BigList: a Scalable High-Performance List for Java
Join the DZone community and get the full member experience.
Join For FreeAs memory gets cheaper and cheaper, our applications can keep more data readily available in main memory, or even all as in case of in-memory databases. To make real use of the growing heap memory, appropriate data structures must be used. Interesting enough, there seem to be no specialized implementations for lists - by far the most used collection.
This article introduces BigList, a list designed for handling large collections where large means that all data still fit completely in the heap memory. The article will show the special requirements for handling large collections, how BigList is implemented and how it compares to other list implementations.
1. Requirements
What are the special requirements we need to handle large collections efficiently?
- Memory:
- Sparing use of memory: The list should need little memory for its own implementation so memory can be used for storing application data.
- Specialized versions for primitives: It must be possible to store common primitives like ints in a memory saving way.
- Avoid copying large data blocks: If the list grows or shrinks, only a small part of the data must be copied around, as this operation becomes expensive and needs the same amount of memory again.
- Data sharing: copying collections is a frequent operation which should be efficiently possible even if the collection is large. An efficient implementation requires some sort of data sharing as copying all elements is per se a costly operation.
- Performance:
- Good performance for normal operations like reading, storing, adding or removing single elements.
- Great performance for bulk operations like adding or removing multiple elements.
- Predictable overhead of operations, so similar operations should need a similar amount of time without excessive worst case scenarios.
If an implementation does not offer these features, some operations will not only be slow for really large collections, but will becomse just not feasible because memory or CPU usage will be too exhaustive.
Introduction to BigList
BigList is a member of the Brownies Collections library which also includes GapList, the fastest list implementation known. GapList is a drop-in replacement for ArrayList, LinkedList, or ArrayDequeue and offers fast access by index and fast insertion/removal at the beginning and at the end at the same time.
GapList however has not been designed to cope with large collections, so adding or removing elements can make it necessary to copy a lot of elements around which will lead to performance problems.
Also copying a large collection becomes an expensive operation, both in term of time and memory consumption. It will simply not be possible to make a copy of a large collections if not the same amount of memory is available a second time. And this is a common operation as you often want to return a copy of an internal list through your API which has no reference the original list.

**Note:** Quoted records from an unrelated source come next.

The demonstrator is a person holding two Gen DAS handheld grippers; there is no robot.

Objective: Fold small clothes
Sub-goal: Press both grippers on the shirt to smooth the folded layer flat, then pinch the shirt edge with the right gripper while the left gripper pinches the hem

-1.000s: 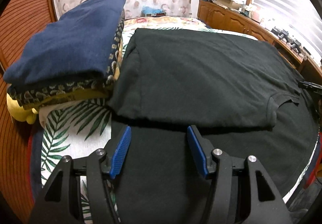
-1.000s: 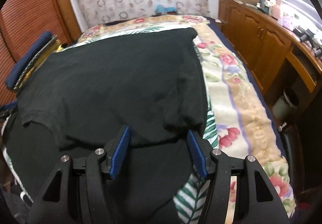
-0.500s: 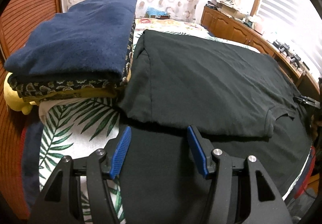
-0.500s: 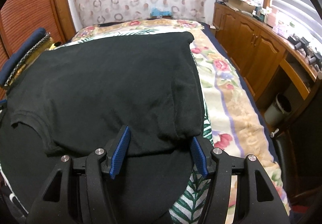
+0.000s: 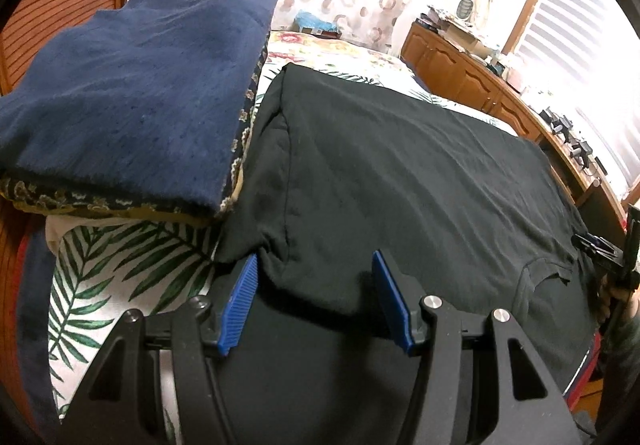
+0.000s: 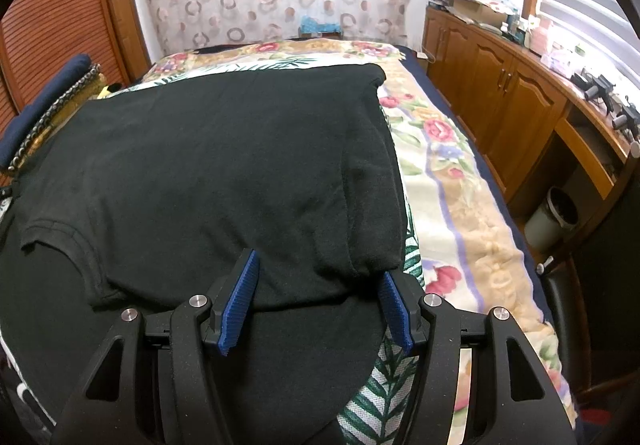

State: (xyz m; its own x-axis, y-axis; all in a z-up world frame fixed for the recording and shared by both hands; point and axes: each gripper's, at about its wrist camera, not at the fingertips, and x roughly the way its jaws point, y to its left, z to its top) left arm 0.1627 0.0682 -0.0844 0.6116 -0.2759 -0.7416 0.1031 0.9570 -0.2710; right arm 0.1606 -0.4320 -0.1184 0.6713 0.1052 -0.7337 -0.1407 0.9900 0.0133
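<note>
A black T-shirt lies spread on the bed, its upper part folded down over the lower part. It also shows in the right wrist view. My left gripper is open, its blue pads either side of the fold's near left corner. My right gripper is open, its pads either side of the fold's near right corner by the folded-in sleeve. The right gripper shows at the right edge of the left wrist view.
A stack of folded blankets with a navy one on top sits on the bed left of the shirt. The bed has a palm-leaf sheet and a floral blanket. Wooden cabinets and a bin stand on the right.
Both grippers have moved forward, so the folded edge's corners now sit between their open pads. The shirt itself has not moved.
</note>
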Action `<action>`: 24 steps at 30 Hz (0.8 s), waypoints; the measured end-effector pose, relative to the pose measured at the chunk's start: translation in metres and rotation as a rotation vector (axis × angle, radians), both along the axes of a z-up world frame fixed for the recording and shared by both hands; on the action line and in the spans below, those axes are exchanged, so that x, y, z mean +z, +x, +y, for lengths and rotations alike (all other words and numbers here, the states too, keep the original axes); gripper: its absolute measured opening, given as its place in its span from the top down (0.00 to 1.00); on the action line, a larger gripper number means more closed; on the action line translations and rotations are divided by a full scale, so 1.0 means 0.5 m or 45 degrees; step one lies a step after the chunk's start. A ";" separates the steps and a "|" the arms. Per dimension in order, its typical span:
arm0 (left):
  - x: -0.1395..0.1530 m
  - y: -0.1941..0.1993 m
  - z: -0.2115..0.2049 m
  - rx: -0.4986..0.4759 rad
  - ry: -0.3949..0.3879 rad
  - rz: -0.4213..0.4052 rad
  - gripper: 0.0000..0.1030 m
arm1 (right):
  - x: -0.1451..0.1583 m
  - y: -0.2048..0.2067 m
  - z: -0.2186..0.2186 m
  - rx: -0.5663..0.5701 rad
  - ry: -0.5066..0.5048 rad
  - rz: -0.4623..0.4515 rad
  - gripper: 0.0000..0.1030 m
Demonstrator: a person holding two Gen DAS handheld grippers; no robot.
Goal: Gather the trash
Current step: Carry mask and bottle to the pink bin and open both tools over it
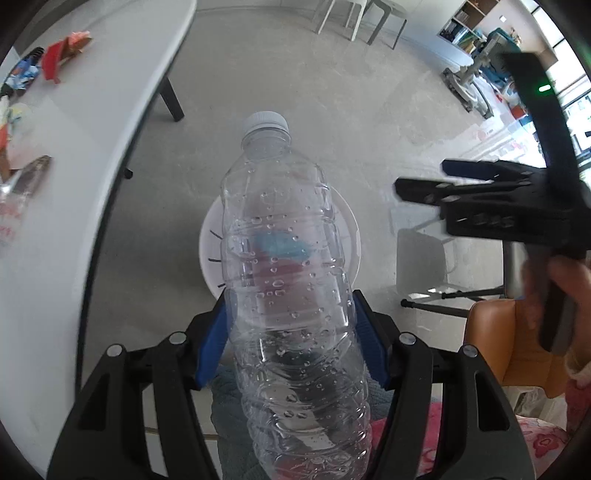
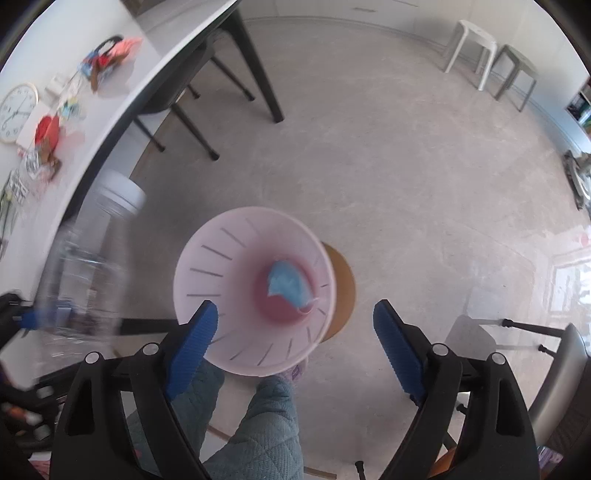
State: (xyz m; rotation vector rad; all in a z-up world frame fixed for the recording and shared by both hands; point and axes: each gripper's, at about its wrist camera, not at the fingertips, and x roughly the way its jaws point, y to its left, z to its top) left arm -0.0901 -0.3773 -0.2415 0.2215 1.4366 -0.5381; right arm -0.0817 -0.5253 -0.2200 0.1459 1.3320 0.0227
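Above the white bin (image 2: 255, 295), left hand-held gripper (image 1: 291, 339) clamped on a clear plastic bottle (image 1: 288, 266), cap toward 12 o'clock. Right hand-held gripper (image 2: 295, 339) spread wide, nothing between the pads. Blue scrap (image 2: 288, 286) inside the bin. More litter (image 1: 59, 59) on the table (image 1: 110, 110) at 10 o'clock.

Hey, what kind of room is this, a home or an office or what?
Probably a lived-in room, home or shared workspace. A white table holds wrappers and a wall clock, plastic stools stand on the bare floor, and open shelves line the far wall.
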 end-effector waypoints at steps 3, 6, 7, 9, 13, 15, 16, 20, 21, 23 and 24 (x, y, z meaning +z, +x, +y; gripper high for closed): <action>-0.075 0.021 -0.031 -0.058 0.051 0.049 0.41 | 0.033 -0.010 -0.038 -0.065 -0.007 -0.039 0.12; -0.145 0.049 -0.057 -0.089 0.059 0.136 0.41 | 0.056 -0.027 -0.058 -0.099 -0.023 -0.062 0.12; -0.169 0.058 -0.063 -0.098 0.074 0.156 0.41 | 0.060 -0.028 -0.060 -0.101 -0.031 -0.066 0.12; -0.213 0.069 -0.080 -0.106 0.130 0.199 0.40 | 0.064 -0.033 -0.058 -0.102 -0.048 -0.069 0.12; -0.261 0.080 -0.090 -0.085 0.196 0.244 0.28 | 0.063 -0.034 -0.050 -0.109 -0.049 -0.063 0.12; -0.255 0.074 -0.089 -0.069 0.193 0.228 0.26 | 0.065 -0.036 -0.054 -0.113 -0.046 -0.062 0.12; -0.250 0.072 -0.089 -0.066 0.189 0.224 0.25 | 0.066 -0.042 -0.058 -0.115 -0.045 -0.059 0.12; -0.195 0.058 -0.076 -0.044 0.172 0.152 0.23 | 0.074 -0.039 -0.057 -0.121 -0.037 -0.079 0.12; -0.176 0.062 -0.071 -0.037 0.160 0.126 0.23 | 0.080 -0.038 -0.055 -0.119 -0.035 -0.091 0.12; -0.116 0.059 -0.057 -0.007 0.120 0.064 0.23 | 0.101 -0.035 -0.050 -0.110 -0.036 -0.120 0.12; -0.086 0.057 -0.046 0.013 0.099 0.035 0.23 | 0.114 -0.032 -0.045 -0.100 -0.033 -0.139 0.11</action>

BigList addresses both problems. The first problem is solved by storing the collection elements in fixed size blocks. Add or remove operations are then implemented to use only data from one block. The copying problem is solved by maintaining a reference count on the fixed size blocks which allows to implement a copy-on-write approach. For efficient access to the fixed size blocks, they are maintained in a specialized tree structure.
2. BigList Details
Each BigList instance stores the following information:
- Elements are stored in in fixed-size blocks
- A single block is implemented as GapList with a reference count for sharing
- All blocks are maintained in a tree for fast access
- Access information for the current block is cached for better performance
The following illustration shows these details for two instances of BigList which share one block.
2.1 Use of Blocks
Elements are stored in in fixed-size blocks with a default block size of 1000. Where this default may look pretty small, it is most of the time a good choice because it guarantees that write operation only need to move few elements. Read operations will profit from locality of reference by using the currently cached block to be fast.

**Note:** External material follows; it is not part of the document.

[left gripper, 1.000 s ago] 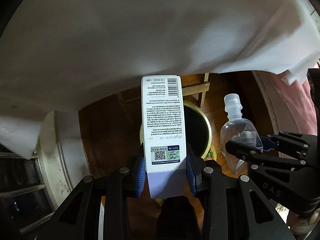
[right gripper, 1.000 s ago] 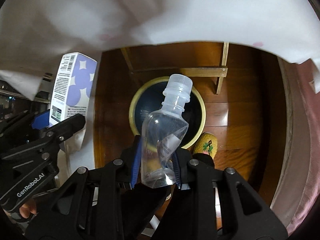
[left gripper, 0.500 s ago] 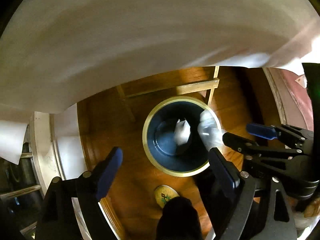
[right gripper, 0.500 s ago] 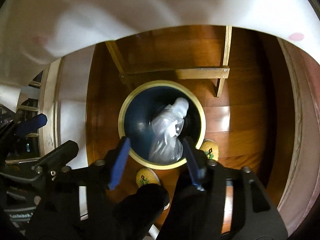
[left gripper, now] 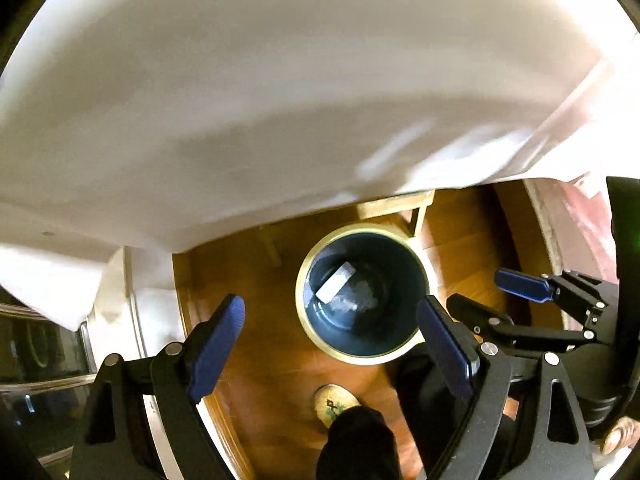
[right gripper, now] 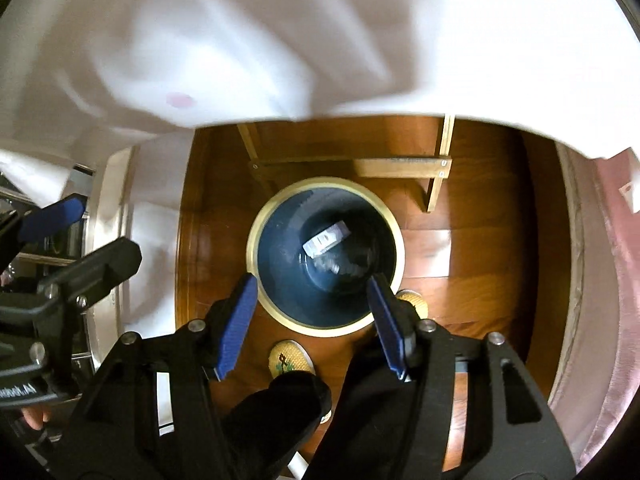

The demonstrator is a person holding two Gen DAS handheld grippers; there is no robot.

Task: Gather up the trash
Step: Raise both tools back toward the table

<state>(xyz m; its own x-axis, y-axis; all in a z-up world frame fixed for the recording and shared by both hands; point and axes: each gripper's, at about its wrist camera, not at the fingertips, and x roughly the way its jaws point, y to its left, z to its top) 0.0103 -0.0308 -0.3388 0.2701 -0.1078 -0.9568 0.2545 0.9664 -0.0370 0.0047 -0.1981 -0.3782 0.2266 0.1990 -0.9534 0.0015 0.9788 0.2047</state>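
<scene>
A dark blue round bin with a pale yellow rim (left gripper: 320,344) (right gripper: 256,240) stands on the wooden floor below both grippers. The white box (left gripper: 335,286) (right gripper: 325,240) and the clear plastic bottle (left gripper: 358,298) (right gripper: 340,266) lie at its bottom. My left gripper (left gripper: 332,344) is open and empty above the bin's near rim. My right gripper (right gripper: 312,320) is open and empty over the bin; it also shows at the right of the left wrist view (left gripper: 492,300). The left gripper shows at the left of the right wrist view (right gripper: 76,232).
A white tablecloth (left gripper: 280,80) (right gripper: 320,32) hangs over the top of both views. Wooden table legs and a crossbar (right gripper: 400,168) stand just behind the bin. A yellow slipper (left gripper: 334,402) (right gripper: 290,358) is near the bin. A pink cloth (right gripper: 600,280) lies at right.
Both grippers opened. The white box fell from the left gripper and the bottle from the right gripper into the bin, where they now lie.
</scene>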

It is however possible to specify the block size for each created BigList instance. All blocks except the first are allocated with this fixed size and will not grow or shrink. The first block will grow to the specified block size to save memory for small lists.
If a block has reached its maximum size and more data must be stored within, the block needs to be split up in two blocks before more elements can be stored. If elements are added to the head or tail of the list, the block will only be filled up to a threshold of 95%. This allows inserts into the block without the immediate need for split operations.
To save memory, blocks are also merged. This happens automatically if two adjacent blocks are both filled less than 35% after a remove operation.
2.2 Locality of Reference
For each operation on BigList, the affected block must be determined first. As predicted by locality of reference, most of the time the affected block will be the same as for the last operation.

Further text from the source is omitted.